Um novo método, aprovado nos Estados Unidos em agosto de 2023, promete acelerar esse processo: ele monitora os olhos das crianças enquanto assistem a vídeos e fornece resultados em cerca de 15 minutos. Apesar do avanço, especialistas brasileiros alertam que o uso de um único biomarcador, como o contato ocular, pode ser insuficiente para diagnosticar uma condição tão complexa e heterogênea.
O psiquiatra Guilherme Polanczyk, da USP, destaca que o autismo se manifesta de formas variadas, e nem todas as pessoas com TEA apresentam prejuízos no contato ocular.
Ele ressalta que o novo exame precisa ser validado em diferentes contextos e populações, especialmente em casos com comorbidades como TDAH ou dificuldades sensoriais. Além disso, alerta para os riscos de disseminar ferramentas de diagnóstico sem garantir treinamento adequado aos profissionais e acesso a intervenções apropriadas.
O neuropediatra Carlos Gadia reforça a importância de observar sinais precoces, como ausência de comunicação aos três anos ou regressão de habilidades.

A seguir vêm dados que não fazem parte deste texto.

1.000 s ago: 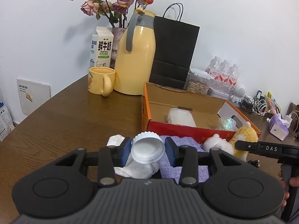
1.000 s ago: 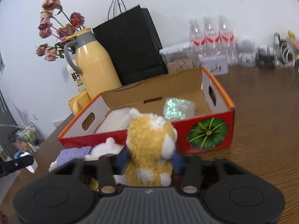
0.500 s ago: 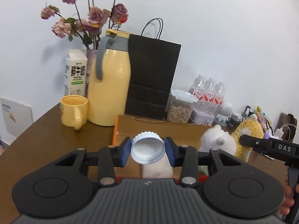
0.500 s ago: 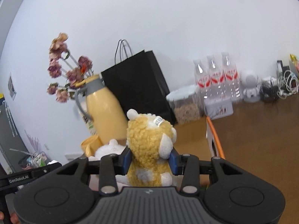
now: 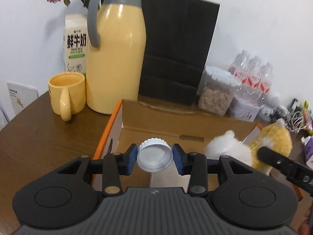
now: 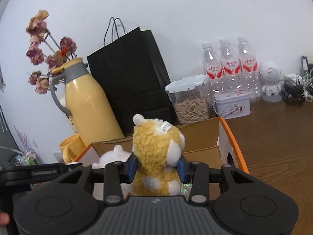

Ele destaca que o tratamento do TEA envolve intervenções comportamentais e fonoaudiológicas, com participação ativa da família. O SUS oferece atendimento por meio da Rede de Cuidados à Pessoa com Deficiência, que possui 577 unidades no país. Dados do IBGE indicam que 2,4 milhões de brasileiros foram diagnosticados com TEA, enquanto nos EUA estima-se que uma em cada 31 crianças vive com o transtorno.